In Florida, for instance, I met a construction worker who began driving for Uber and Lyft on what he thought would be a temporary basis when his work dried up. Today, he supplements driving with handyman jobs, makes considerably less than before and lives with two roommates. He isn’t adding gigs to his repertoire — he’s cobbling multiple jobs together to keep his head above water.

Paradoxically, the proliferation of disruptive digital-based platforms is both creating the opportunity to pursue gigs and necessitating that some keep piling up jobs to make ends meet. This dynamic is alive and well in retail.

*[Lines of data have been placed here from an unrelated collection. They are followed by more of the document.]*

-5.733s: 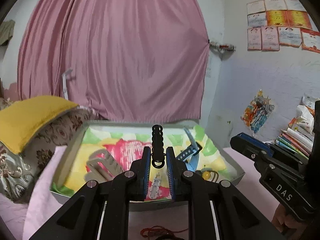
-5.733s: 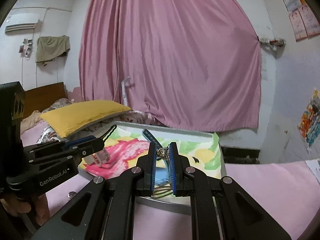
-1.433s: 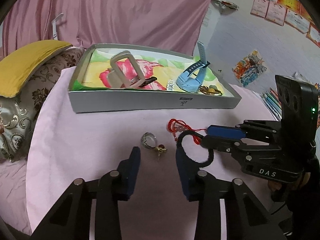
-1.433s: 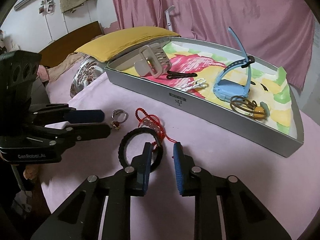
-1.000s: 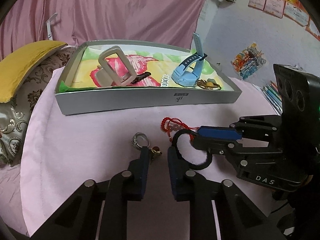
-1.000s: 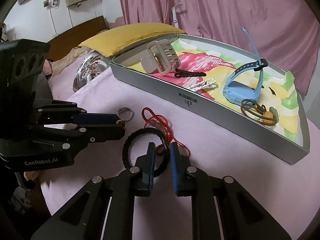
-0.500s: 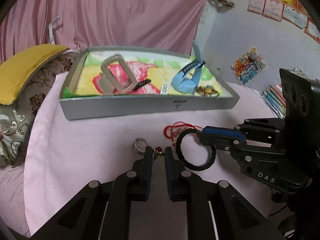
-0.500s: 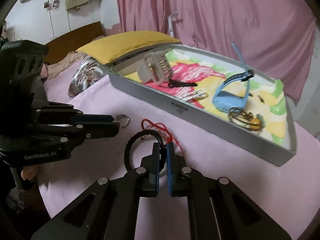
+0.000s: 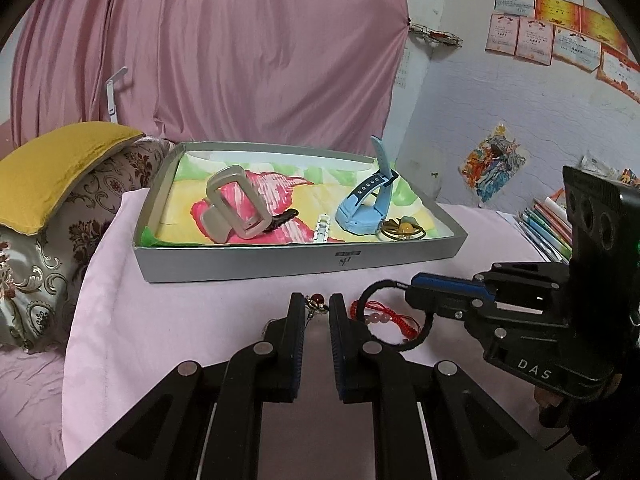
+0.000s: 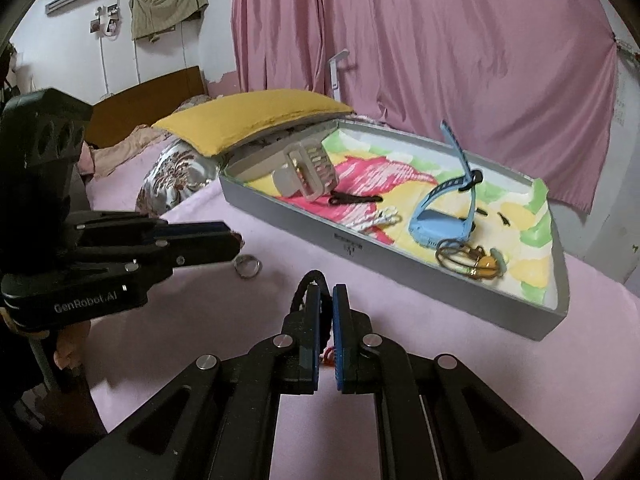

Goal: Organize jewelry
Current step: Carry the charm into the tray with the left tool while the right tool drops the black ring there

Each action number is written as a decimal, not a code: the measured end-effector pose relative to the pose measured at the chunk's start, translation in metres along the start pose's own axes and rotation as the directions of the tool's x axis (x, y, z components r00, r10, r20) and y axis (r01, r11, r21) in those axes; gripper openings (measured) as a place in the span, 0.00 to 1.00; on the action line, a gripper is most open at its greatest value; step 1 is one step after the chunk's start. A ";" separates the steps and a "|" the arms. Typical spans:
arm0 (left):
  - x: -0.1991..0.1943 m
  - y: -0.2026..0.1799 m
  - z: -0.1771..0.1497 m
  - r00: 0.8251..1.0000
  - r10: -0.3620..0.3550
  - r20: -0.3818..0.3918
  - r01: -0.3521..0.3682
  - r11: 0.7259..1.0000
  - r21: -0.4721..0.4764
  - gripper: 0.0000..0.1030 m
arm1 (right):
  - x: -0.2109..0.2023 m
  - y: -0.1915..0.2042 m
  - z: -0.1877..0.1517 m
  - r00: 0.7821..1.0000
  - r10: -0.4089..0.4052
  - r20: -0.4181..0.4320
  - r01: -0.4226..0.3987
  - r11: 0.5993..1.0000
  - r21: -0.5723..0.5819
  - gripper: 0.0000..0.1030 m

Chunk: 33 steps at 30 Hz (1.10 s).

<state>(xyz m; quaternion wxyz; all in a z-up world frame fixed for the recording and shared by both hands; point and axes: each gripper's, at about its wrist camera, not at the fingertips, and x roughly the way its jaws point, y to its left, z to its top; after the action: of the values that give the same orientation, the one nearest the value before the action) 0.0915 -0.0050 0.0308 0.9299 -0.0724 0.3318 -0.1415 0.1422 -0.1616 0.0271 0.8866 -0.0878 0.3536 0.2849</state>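
My left gripper (image 9: 316, 309) was clenched on a small red-beaded charm (image 9: 315, 303), lifted just off the pink cloth (image 9: 180, 320). My right gripper (image 10: 325, 300) pinched the black ring bracelet (image 9: 394, 316), its pads nearly touching. The red cord bracelet (image 9: 374, 314) lay beneath it, the silver ring (image 10: 247, 266) nearby, the grey tray (image 9: 280, 266) beyond.

Small gold charm with a red bead (image 9: 316, 304): lower part hidden between the left gripper's (image 9: 315, 312) pads. Black braided ring (image 9: 394, 316): near arc covered by gripper bodies in both views. Red cord bracelet with pale beads (image 9: 376, 316): partly masked at 3 o'clock. Printed mark on the grey cardboard tray's (image 9: 240, 268) front wall too small to read. Person's hand (image 10: 68, 344) cut off at 9 o'clock.
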 end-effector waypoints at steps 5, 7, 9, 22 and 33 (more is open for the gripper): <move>0.001 0.000 -0.001 1.000 -0.001 -0.005 0.001 1.000 -0.002 0.11 | -0.006 -0.006 -0.002 1.000 -0.005 0.031 0.004 1.000 0.028 0.05; 0.001 -0.001 -0.001 1.000 -0.002 0.002 0.002 1.000 -0.005 0.11 | -0.011 -0.008 0.000 0.998 -0.015 0.060 0.012 0.999 0.038 0.05; -0.001 -0.001 -0.001 1.000 -0.002 0.018 0.002 1.000 -0.013 0.11 | -0.016 -0.010 0.002 0.996 -0.020 0.089 0.017 0.999 0.041 0.05; -0.007 -0.010 0.035 0.950 0.112 0.293 -0.100 0.993 -0.058 0.11 | -0.050 -0.007 0.026 0.892 -0.125 0.434 0.104 0.992 0.072 0.05; 0.017 -0.018 0.054 0.900 0.168 0.402 -0.167 0.985 -0.036 0.11 | -0.034 -0.028 0.034 0.859 -0.243 0.450 0.178 0.967 0.182 0.05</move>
<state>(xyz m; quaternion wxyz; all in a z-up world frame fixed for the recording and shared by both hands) 0.1342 -0.0250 0.0665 0.9869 -0.0715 0.1378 -0.0430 0.1575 -0.1873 0.0736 0.9753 0.0052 0.1352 0.1743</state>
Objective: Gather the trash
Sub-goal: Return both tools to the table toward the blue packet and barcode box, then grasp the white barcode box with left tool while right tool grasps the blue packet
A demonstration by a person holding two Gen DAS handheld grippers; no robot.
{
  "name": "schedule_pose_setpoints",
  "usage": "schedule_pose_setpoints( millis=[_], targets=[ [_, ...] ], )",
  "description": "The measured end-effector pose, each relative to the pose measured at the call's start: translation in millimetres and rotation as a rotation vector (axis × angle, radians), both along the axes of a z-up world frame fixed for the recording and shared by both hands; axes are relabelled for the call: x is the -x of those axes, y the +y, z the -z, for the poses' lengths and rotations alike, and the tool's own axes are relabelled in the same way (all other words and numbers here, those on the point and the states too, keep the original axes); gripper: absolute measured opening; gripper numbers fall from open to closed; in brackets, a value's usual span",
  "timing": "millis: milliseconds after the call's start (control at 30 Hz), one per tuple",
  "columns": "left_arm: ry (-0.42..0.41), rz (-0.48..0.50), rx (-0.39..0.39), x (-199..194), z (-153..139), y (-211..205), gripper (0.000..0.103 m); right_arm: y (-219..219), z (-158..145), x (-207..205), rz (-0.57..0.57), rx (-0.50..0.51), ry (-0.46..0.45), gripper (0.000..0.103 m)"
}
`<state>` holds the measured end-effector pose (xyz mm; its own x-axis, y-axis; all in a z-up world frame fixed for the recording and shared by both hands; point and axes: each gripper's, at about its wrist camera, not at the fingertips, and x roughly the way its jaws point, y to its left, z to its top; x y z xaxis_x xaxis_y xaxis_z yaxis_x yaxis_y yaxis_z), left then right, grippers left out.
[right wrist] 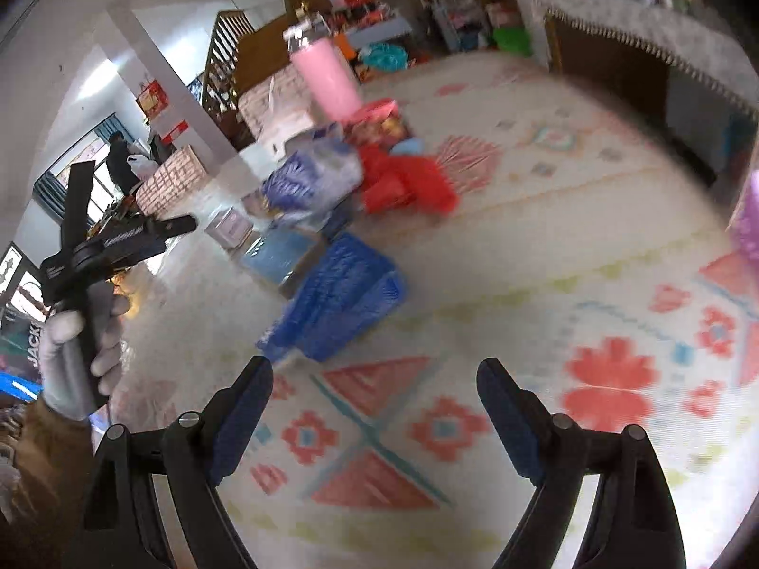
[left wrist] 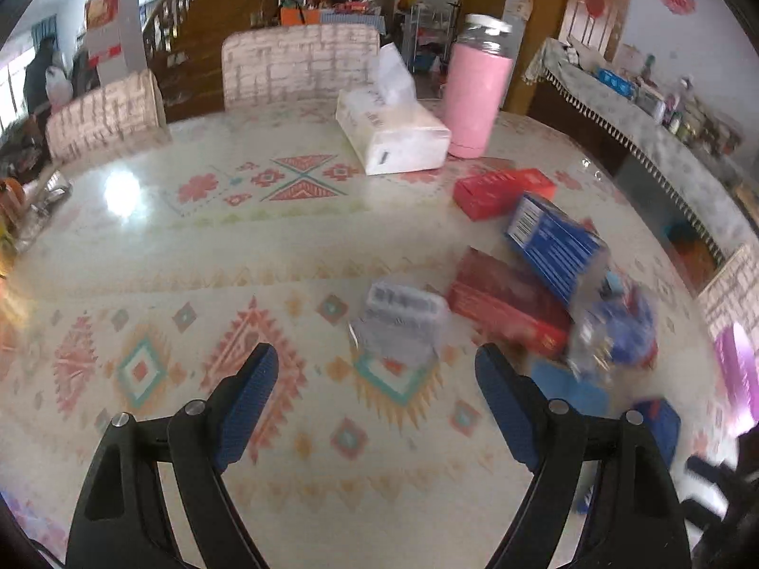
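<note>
Trash lies in a heap on the patterned table. In the left wrist view I see a clear grey-printed wrapper, a dark red box, a blue box, a red box and a crumpled blue-and-clear bag. My left gripper is open and empty, just short of the grey wrapper. In the right wrist view a crumpled blue bag lies ahead of my open, empty right gripper. Behind it are a red wrapper and a blue-white bag.
A white tissue box and a pink tumbler stand at the table's far side. Padded chairs ring the table. A cloth-covered sideboard stands to the right. The gloved hand with the left gripper shows in the right wrist view.
</note>
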<state>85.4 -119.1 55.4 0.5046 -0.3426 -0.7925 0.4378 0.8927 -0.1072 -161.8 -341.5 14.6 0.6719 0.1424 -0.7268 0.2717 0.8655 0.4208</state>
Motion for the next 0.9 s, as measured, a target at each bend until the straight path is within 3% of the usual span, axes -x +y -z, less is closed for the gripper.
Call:
schedule_pose_setpoints(
  millis=[200, 467, 533, 567, 633, 900],
  targets=[
    [0.015, 0.058, 0.056, -30, 14, -12, 0.085, 7, 5, -37, 0.036, -0.019, 0.018, 0.091],
    [0.021, 0.066, -0.074, -38, 45, -35, 0.085, 19, -1, -59, 0.074, 0.09, 0.037, 0.088],
    [0.036, 0.049, -0.085, -35, 48, -33, 0.056, 23, -1, -60, 0.09, 0.142, 0.047, 0.067],
    [0.017, 0.025, -0.118, -31, 46, -32, 0.045, 22, -1, -59, 0.074, 0.12, 0.034, 0.06],
    [0.043, 0.012, -0.121, -24, 44, -27, 0.045, 18, -2, -54, 0.068, 0.083, 0.021, 0.053],
    [0.038, 0.021, -0.011, 37, 2, 1, 0.045, 20, -8, -36, 0.026, 0.094, -0.024, 0.052]
  ],
)
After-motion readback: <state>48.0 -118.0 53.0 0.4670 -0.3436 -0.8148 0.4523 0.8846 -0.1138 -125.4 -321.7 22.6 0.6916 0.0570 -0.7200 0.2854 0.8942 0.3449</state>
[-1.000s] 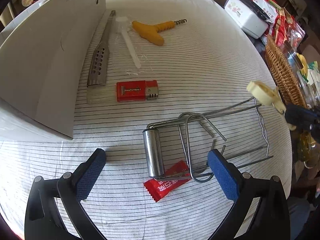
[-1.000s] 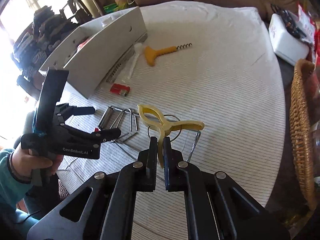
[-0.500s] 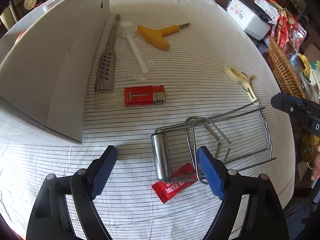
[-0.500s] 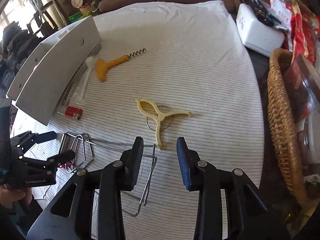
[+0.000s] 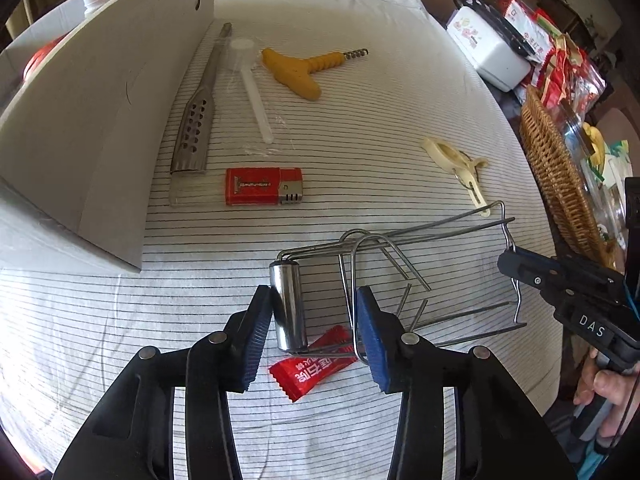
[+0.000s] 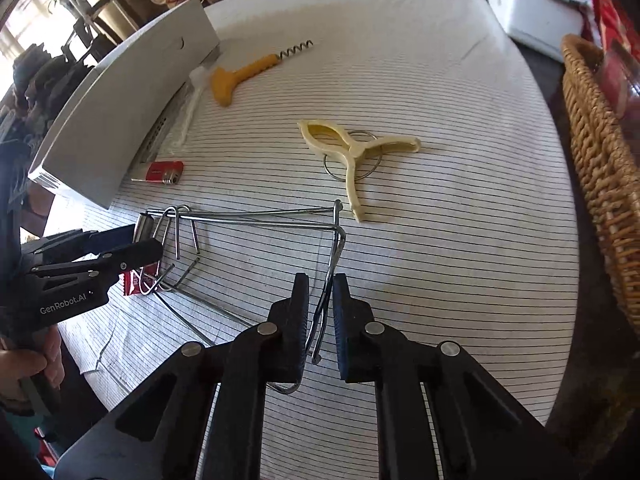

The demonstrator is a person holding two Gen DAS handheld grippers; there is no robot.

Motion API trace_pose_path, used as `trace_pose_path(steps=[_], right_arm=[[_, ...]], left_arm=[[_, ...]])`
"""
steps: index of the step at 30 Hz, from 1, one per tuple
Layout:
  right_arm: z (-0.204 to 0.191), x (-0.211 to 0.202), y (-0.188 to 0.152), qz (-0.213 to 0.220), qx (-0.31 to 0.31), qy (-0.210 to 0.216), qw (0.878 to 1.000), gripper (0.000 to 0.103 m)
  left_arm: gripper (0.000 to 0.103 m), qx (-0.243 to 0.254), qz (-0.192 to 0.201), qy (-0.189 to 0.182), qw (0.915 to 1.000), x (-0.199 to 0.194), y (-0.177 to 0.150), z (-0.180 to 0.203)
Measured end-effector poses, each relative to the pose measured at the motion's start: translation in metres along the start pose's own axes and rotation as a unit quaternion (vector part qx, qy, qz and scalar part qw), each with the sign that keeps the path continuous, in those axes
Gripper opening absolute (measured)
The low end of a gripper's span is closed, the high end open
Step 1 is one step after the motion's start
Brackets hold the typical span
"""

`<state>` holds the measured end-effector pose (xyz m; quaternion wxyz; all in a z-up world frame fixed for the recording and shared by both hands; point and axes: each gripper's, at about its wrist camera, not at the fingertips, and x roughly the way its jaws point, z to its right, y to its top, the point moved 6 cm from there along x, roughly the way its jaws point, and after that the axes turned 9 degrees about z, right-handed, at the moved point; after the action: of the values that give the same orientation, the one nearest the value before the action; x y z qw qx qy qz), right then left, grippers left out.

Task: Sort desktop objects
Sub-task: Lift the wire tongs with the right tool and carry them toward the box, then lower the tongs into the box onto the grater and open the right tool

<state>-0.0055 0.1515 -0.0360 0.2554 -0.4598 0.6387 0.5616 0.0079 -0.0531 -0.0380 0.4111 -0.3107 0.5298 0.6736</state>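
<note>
The left hand-held gripper (image 5: 316, 328) is partly apart, its blue pads either side of a steel cylinder (image 5: 289, 312) and a hooked loop of the wire rack (image 5: 400, 272); the left pad (image 5: 256, 332) lies against or just beside the cylinder, while the right pad (image 5: 370, 336) sits just beside the wire loop. Whether it is pressing on anything, I cannot tell. A red snack packet (image 5: 312, 364) lies under the cylinder's near end, between the pads.

The right hand-held gripper (image 6: 321, 328) has its jaws nearly together around the bent end wire of the same rack (image 6: 256, 216), a narrow gap left on either side of the wire, so it is not clamped.

The rack sprawls across the near part of the striped surface (image 6: 460, 260). Beyond it, toward the middle, lies a cream plastic clip (image 6: 352, 152) on a metal ring. Along the far left stands a grey box (image 5: 100, 120); beside its wall lie a perforated steel tool (image 5: 198, 120), a white scoop (image 5: 250, 88), a yellow-handled corkscrew (image 5: 304, 72) and a red lighter (image 5: 262, 186). A wicker basket (image 6: 600, 152) stands at the right edge; its contents cannot be made out clearly.
</note>
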Motion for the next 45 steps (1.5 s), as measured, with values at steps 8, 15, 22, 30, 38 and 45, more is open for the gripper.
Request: trace_pose_path(steps=[8, 15, 22, 30, 38, 45], right_arm=[[-0.012, -0.058, 0.027, 0.063, -0.013, 0.005, 0.998, 0.011], [-0.06, -0.099, 0.078, 0.104, -0.049, 0.021, 0.993, 0.011], [-0.153, -0.117, 0.137, 0.132, -0.101, 0.049, 0.985, 0.011], [-0.286, -0.079, 0.189, 0.126, -0.137, 0.1, 0.977, 0.011], [-0.383, 0.017, 0.19, 0.071, -0.133, 0.156, 0.976, 0.011], [-0.425, 0.083, 0.18, 0.014, -0.143, 0.165, 0.976, 0.011]], left_arm=[[0.045, 0.012, 0.051, -0.023, 0.9983, -0.055, 0.021, 0.016], [0.045, -0.002, 0.109, -0.026, 0.9937, -0.128, 0.073, -0.015], [0.045, -0.018, 0.149, -0.002, 0.9886, -0.194, 0.126, -0.084], [0.045, -0.049, 0.164, 0.066, 0.983, -0.24, 0.146, -0.213], [0.045, -0.095, 0.136, 0.117, 0.9791, -0.23, 0.131, -0.33], [0.045, -0.106, 0.096, 0.139, 0.9799, -0.202, 0.118, -0.383]])
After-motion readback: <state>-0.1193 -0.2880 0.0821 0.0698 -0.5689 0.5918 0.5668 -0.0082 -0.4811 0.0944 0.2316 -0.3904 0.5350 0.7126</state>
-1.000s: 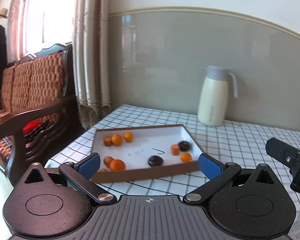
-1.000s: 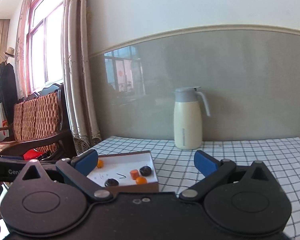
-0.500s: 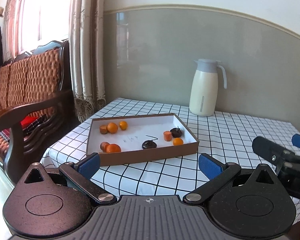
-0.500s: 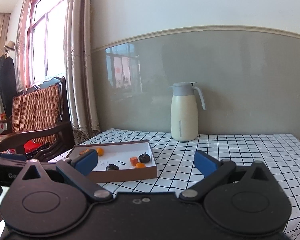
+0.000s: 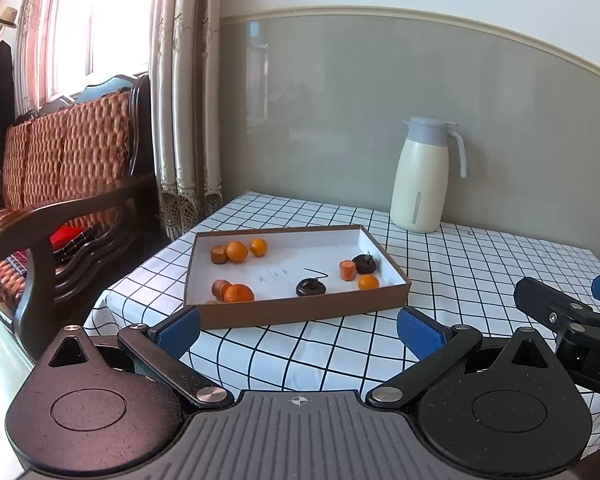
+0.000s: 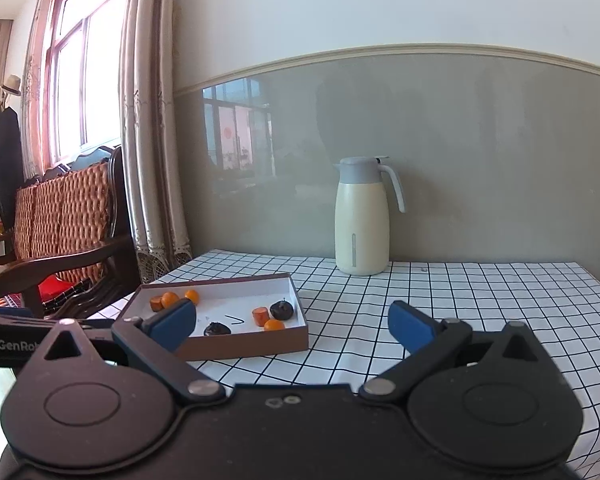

Initially, many retailers saw digital channels purely as an upside — an opportunity to add gigs in the form of online partnerships to their existing business base. However, their base shrunk faster than they thought and an urgency to diversify across multiple online platforms just to keep up has arrived for many. As Amazon and other digital commerce platforms wick sales away from traditional brick-and-mortar retailers, more retail suppliers are also finding themselves in cobbling mode, pursuing multiple digital platform partnerships and niche opportunities to replace business that once flowed in with fewer accounts.

The complexity of this more fragmented model is easy to underestimate, just as the volume potential is often blown out of proportion.

In the end, confusing gigging with cobbling can lead to enumerable problems including unrealistic or inaccurate sales projections, cannibalization of existing businesses and eventually low corporate morale as expectations are dashed and nerves frazzled.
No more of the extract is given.